Human rights violations observed, despite ensuring national unity - says the US report on Sri Lanka
The US State Department, releasing the 2015 Country Reports on Human Rights Practices, stated that even though Sri Lanka has taken numerous efforts to enhance national unity, there were several instances of gross human rights violations.
The annual Country Reports on Human Rights Practices which covers internationally recognized individuals, civil, political, and worker rights, was released by the US Secretary of State John Kerry yesterday.
The report acknowledged the democratic gains made by Sri Lanka, which include, efforts such as the closure of the Omanthae military checkpoint, adopting the constitution’s 19th amendment, co-sponsoring a resolution on human rights at the UN Human Rights Council and welcoming visits by the UN special rapporteur on transitional justice , removing the ban on eight Tamil diaspora organizations and 267 individuals on the previous government’s watch list.
However, major human rights problems reported during the year were brought to light, which included harassment of civil society activists, journalists, as well as arbitrary arrest and detention, torture, rape, and other forms of sexual and gender-based violence committed by police and security forces.

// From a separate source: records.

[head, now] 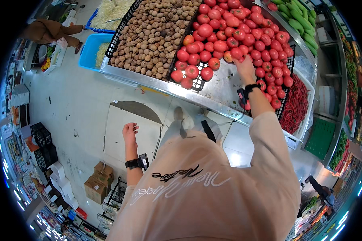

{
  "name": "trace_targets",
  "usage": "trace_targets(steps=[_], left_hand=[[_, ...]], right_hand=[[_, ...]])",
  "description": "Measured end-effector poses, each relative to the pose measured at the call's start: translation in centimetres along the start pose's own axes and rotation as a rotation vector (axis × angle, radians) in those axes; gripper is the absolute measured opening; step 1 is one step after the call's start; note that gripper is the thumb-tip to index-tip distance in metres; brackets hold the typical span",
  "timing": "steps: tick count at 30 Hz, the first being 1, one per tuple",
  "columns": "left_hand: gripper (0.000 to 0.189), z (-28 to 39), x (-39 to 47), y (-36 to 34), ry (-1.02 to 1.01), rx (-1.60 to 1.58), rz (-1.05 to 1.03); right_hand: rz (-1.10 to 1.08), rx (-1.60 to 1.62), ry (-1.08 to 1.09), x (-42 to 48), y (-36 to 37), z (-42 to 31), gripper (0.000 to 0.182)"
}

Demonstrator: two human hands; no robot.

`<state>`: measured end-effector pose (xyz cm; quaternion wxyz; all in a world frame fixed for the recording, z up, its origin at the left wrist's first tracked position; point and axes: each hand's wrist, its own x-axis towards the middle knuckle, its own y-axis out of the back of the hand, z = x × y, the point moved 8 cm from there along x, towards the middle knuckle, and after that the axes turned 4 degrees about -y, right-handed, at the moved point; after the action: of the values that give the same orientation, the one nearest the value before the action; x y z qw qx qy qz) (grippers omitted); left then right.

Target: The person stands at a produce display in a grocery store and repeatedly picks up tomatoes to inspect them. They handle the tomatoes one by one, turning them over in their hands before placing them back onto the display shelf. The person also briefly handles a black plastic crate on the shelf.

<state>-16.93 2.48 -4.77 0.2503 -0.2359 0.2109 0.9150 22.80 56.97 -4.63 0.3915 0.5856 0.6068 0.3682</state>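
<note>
My right hand [244,67] reaches over the steel display stand with its fingers around the near side of a red tomato [236,53]. The fingertips are partly hidden behind the hand and the fruit. More tomatoes [220,46] are heaped beyond and on both sides of it. Just below the hand is a bare patch of the metal stand [224,79]. Down at my left side, away from the stand, my left hand [129,133] hangs over the floor with loosely bent fingers and nothing in it. Each wrist wears a black strap with a small device.
Walnuts [150,39] fill the section left of the tomatoes. Blue tubs [87,54] stand beyond them. Dried red chilies [295,105] lie in a white crate at the right. Cardboard boxes [99,183] sit on the floor at lower left. Another person [52,31] is at upper left.
</note>
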Motion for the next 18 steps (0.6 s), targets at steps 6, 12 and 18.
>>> trace_targets(steps=[6, 12, 18], left_hand=[[0.016, -1.6, -4.1, 3.1, 0.030, -0.050, 0.164], [0.016, -1.5, -5.2, 2.3, 0.041, -0.037, 0.180], [0.015, -0.4, -1.5, -1.9, 0.001, -0.054, 0.044]], right_hand=[[-0.155, -0.133, -0.288, 3.3, -2.4, -2.6, 0.067], [-0.176, 0.647, -0.385, 6.0, -6.6, 3.3, 0.062], [-0.728, 1.434, -0.561, -0.7, 1.6, 9.3, 0.048]])
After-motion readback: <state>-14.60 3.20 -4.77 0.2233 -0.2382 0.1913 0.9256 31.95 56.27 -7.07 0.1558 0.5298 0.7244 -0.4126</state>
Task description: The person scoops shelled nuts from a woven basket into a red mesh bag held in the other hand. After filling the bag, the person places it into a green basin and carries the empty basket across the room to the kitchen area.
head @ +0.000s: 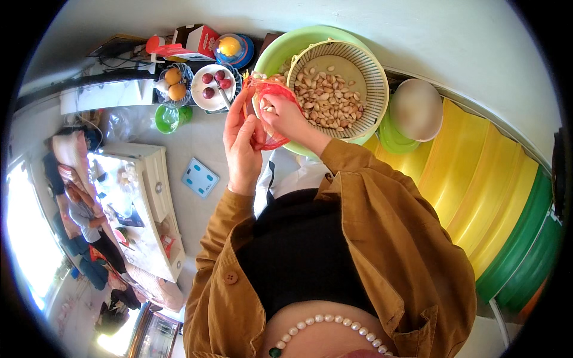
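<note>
My left hand (pixel 244 138) grips the side of a red mesh bag (pixel 278 91) near its opening. My right hand (pixel 282 116) is inside the mouth of the bag, its fingers closed on a few garlic cloves (pixel 267 106). Just right of the bag, a cream slatted basket (pixel 381 85) holds many unpeeled garlic cloves (pixel 329 96). The basket sits inside a large light-green plastic basin (pixel 273 49). How much the bag holds is hard to tell.
A white plate (pixel 203 100) with plums and a knife, a glass bowl of orange fruit (pixel 177 91) and a red box (pixel 203 42) stand at left. A green bin (pixel 168 120) and a scale (pixel 200 178) are on the floor. A person (pixel 85 219) sits at far left.
</note>
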Motion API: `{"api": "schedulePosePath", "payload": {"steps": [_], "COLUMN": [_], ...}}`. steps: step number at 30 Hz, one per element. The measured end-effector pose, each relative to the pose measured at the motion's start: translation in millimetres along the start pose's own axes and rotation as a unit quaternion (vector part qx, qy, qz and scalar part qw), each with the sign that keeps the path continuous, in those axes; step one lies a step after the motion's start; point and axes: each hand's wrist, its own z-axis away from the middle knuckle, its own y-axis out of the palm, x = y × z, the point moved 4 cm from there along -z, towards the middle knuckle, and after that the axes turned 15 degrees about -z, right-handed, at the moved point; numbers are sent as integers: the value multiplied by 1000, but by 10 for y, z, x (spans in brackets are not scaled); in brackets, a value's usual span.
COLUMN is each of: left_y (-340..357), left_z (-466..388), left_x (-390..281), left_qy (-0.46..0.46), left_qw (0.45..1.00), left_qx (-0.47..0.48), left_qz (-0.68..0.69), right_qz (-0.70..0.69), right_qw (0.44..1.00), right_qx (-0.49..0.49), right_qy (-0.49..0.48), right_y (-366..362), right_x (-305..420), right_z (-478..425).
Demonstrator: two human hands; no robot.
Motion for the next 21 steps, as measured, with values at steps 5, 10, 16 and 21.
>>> {"api": "schedulePosePath", "payload": {"steps": [5,10,16,21], "left_y": [-63,-105,-143,-152], "left_z": [-32,-19,-37,-16], "left_x": [37,65,81,65], "left_qy": [6,10,8,2], "left_qw": [1000,1000,1000,1000], "left_qx": [2,-5,-3,-12], "left_qz": [-8,-16,-4,-14], "right_qz": [-166,-278,232,302], "right_qw": [982,949,965,951], "right_qx": [87,-3,2,4], "right_qy": [8,145,120,62], "right_y": [-427,-1331,-1714,-1454], "right_x": [176,43,-1230,-1480], "right_z": [69,-64,-99,-63]}}
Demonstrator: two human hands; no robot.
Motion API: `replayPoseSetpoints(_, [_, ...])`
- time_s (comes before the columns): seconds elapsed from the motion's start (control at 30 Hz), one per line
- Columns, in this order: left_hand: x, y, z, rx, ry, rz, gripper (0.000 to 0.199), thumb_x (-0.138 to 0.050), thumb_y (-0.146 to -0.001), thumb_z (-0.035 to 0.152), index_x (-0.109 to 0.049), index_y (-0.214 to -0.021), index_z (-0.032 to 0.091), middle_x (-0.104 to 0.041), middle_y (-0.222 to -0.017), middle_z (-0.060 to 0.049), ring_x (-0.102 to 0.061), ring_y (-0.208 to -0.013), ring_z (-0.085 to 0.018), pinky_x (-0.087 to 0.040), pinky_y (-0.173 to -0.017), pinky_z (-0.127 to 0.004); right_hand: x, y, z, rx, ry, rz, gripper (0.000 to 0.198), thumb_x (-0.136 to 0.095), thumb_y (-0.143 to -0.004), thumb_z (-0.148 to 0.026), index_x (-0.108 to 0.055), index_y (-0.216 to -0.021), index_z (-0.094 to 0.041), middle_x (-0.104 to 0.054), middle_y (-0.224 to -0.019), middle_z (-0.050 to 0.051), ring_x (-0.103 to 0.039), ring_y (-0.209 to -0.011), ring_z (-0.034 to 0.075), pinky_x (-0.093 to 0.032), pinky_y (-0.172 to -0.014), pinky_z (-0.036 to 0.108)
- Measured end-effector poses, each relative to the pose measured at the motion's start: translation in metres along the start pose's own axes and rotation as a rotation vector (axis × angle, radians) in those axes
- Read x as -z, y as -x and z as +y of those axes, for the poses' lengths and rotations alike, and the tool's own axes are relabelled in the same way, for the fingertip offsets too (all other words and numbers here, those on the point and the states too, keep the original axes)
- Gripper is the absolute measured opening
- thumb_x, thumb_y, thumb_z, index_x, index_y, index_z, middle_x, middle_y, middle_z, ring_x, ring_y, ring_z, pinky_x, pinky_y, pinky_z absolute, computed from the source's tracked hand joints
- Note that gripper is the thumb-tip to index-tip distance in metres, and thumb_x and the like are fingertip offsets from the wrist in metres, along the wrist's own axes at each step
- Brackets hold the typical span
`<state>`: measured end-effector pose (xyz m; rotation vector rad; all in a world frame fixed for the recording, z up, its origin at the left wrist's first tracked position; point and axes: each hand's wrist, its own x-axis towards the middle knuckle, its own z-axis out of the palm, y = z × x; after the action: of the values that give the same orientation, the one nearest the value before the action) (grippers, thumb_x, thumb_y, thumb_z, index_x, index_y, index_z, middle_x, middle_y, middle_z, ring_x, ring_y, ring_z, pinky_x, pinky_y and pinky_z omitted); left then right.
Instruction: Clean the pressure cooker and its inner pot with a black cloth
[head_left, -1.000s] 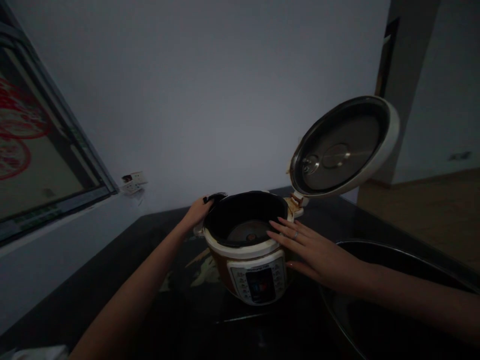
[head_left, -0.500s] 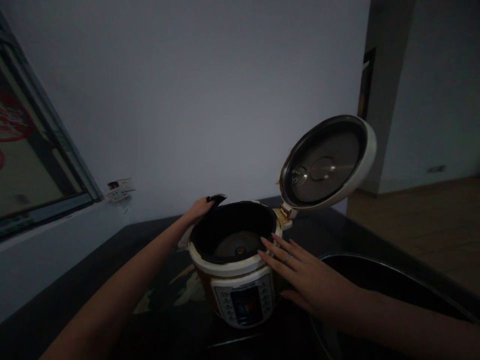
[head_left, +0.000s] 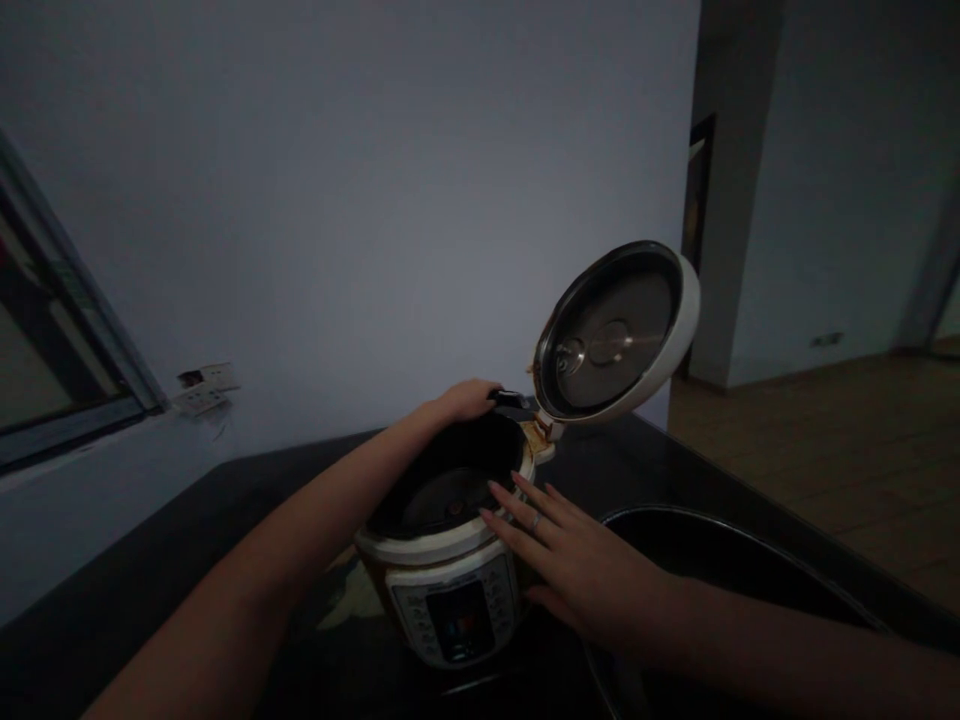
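An electric pressure cooker (head_left: 450, 555) stands on the dark counter, its round lid (head_left: 619, 335) hinged up and tilted to the right. My left hand (head_left: 472, 398) reaches across to the far side of the rim. It is closed on a small black piece, perhaps a cloth (head_left: 511, 399), too dark to make out surely. My right hand (head_left: 566, 545) lies flat with spread fingers against the cooker's right side, fingertips at the rim. The inside (head_left: 450, 490) is dark, with a small round spot on its bottom. My left forearm hides the left part of the rim.
A large dark basin or pan (head_left: 697, 530) with a shiny rim lies to the right, under my right forearm. Wall sockets (head_left: 206, 388) and a window (head_left: 67, 330) are on the left. The pale wall (head_left: 390, 230) rises behind the counter (head_left: 255, 500).
My left hand has moved right along the far rim with the black piece, closer to the lid hinge. My right hand stays against the cooker. The view has swung slightly right.
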<state>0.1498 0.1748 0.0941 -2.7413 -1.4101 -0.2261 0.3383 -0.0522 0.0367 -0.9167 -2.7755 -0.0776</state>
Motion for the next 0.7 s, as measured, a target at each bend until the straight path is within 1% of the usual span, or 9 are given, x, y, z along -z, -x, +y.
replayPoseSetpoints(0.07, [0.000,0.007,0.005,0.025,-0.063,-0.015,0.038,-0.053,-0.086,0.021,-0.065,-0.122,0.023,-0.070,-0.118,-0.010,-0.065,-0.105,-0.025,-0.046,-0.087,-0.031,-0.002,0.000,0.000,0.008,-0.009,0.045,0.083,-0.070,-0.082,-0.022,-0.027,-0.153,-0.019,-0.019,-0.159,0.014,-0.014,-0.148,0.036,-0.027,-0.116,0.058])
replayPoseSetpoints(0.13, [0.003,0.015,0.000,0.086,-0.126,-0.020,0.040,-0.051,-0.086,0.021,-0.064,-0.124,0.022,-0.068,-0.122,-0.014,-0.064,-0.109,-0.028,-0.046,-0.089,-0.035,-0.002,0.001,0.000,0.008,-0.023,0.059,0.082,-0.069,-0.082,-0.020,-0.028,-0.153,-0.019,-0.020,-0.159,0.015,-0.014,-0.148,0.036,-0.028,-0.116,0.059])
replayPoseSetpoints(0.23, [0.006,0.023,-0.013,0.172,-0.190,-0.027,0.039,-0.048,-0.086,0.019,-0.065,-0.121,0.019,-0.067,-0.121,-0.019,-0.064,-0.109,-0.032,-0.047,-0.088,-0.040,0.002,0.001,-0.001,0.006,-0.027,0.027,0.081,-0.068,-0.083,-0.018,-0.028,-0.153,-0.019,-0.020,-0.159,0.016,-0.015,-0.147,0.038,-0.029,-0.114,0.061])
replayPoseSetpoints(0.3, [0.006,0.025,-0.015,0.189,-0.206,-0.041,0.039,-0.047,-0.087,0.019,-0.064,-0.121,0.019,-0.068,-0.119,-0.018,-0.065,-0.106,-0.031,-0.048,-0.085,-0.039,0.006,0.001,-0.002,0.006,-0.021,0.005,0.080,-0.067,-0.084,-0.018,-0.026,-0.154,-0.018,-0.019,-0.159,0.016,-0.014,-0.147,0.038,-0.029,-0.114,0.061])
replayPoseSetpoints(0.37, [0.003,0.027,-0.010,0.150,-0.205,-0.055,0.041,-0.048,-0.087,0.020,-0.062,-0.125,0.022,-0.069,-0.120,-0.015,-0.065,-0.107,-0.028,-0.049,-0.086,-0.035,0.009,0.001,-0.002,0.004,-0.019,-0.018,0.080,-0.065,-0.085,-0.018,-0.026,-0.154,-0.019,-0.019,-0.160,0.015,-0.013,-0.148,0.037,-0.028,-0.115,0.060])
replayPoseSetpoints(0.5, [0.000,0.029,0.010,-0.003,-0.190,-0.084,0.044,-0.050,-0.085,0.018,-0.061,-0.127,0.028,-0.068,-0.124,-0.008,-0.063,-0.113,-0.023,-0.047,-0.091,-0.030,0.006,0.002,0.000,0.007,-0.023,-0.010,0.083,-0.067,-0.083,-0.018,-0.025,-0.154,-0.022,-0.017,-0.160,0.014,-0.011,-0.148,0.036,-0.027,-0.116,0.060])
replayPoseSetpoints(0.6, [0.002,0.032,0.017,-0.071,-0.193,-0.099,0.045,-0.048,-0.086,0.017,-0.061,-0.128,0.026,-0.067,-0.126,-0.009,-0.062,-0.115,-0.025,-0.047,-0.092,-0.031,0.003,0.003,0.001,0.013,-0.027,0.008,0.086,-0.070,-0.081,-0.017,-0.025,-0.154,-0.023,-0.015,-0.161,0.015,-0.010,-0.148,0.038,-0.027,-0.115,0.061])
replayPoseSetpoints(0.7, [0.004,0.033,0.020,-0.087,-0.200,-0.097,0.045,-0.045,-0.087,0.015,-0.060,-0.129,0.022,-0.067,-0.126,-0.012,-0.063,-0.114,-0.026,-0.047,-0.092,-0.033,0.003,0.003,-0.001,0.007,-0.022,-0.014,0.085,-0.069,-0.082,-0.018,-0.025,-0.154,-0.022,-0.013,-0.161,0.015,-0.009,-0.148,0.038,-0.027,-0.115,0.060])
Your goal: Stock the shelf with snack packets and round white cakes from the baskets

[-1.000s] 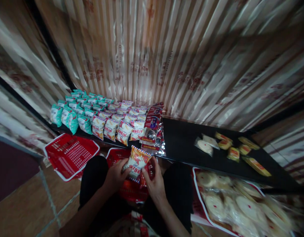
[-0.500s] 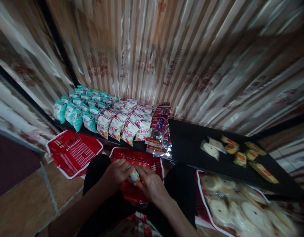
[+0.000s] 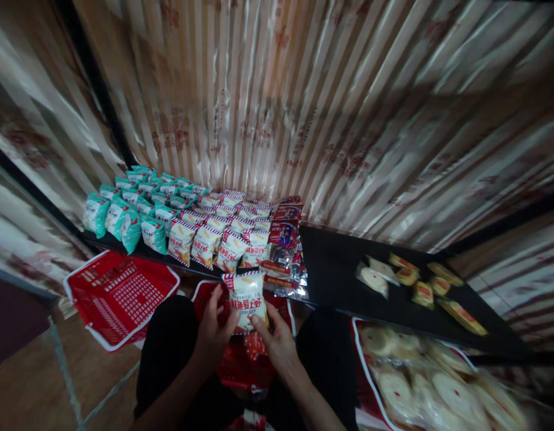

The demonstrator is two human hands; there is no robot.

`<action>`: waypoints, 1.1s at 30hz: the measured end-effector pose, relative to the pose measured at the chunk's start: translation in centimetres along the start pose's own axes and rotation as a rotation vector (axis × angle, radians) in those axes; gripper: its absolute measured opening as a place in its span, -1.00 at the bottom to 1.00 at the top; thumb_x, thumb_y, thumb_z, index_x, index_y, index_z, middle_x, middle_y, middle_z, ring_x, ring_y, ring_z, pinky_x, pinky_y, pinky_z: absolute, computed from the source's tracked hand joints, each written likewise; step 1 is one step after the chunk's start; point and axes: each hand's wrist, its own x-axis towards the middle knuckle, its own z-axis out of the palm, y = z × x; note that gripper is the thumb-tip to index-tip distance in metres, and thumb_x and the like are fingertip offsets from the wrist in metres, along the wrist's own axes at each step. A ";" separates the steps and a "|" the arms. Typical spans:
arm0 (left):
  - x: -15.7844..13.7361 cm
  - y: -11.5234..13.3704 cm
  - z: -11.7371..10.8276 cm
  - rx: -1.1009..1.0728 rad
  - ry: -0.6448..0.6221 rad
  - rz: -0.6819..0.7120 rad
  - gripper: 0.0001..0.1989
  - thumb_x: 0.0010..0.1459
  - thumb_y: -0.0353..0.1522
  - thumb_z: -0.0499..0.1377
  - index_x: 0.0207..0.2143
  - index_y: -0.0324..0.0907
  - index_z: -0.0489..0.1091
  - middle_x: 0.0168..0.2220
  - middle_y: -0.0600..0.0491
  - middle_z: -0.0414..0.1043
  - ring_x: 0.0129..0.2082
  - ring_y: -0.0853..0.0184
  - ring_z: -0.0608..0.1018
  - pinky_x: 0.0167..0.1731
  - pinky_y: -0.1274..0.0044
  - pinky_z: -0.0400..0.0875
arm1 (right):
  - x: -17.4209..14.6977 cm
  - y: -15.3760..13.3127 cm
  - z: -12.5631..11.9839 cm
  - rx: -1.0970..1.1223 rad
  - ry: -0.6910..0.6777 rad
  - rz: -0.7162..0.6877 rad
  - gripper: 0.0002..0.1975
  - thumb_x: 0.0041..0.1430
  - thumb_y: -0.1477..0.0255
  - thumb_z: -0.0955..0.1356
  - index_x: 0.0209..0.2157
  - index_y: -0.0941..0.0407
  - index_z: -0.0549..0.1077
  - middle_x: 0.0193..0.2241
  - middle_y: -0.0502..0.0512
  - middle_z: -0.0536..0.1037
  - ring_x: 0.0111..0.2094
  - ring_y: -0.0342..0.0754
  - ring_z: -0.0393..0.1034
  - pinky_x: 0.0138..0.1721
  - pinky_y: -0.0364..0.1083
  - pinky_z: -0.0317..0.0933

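Note:
A white snack bag [image 3: 246, 302] with red lettering and a striped top edge is upright between my hands, its front toward me. My right hand [image 3: 280, 342] grips its lower right side, thumb on the front. At the left edge, my left hand [image 3: 214, 328] holds it with the thumb against the front; some of its fingers are raised beside the bag. Below sits a red basket [image 3: 234, 374] between my knees, with a red packet [image 3: 255, 346] in it. Just beyond, rows of matching white bags [image 3: 206, 244] stand on the black shelf [image 3: 330, 263].
Teal snack bags [image 3: 154, 233] stand at the shelf's left end, dark red packets [image 3: 283, 233] right of the white ones. Farther right lie yellow packets [image 3: 423, 293] and a clear-wrapped round item [image 3: 374, 280]. One red basket [image 3: 124, 296] is at left; another [image 3: 358, 359] holds wrapped round items.
The snack bag, earlier mostly covered by my hands low over the basket, is now raised with its front showing. My hands have moved apart to its sides. The view has shifted slightly.

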 end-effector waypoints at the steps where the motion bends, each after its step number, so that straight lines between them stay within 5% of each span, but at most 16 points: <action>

The report revealed that the International Truth and Justice Project had reported 11 cases of abduction, torture, and sexual violence perpetrated by police and security forces in 2015 and also brought to light, the case of torture in Kilinochchi, following the disappearance of a three-year-old girl where the girl’s mother, father, uncle and two cousins, were allegedly assaulted and tortured by Kilinochchi police officers during their interrogation.
Releasing the 2015 Country Reports on Human Rights Practices John Kerry stated that Sri Lanka has challenges that still need to be overcome and added that they are working closely with the country in efforts to help meet those challenges.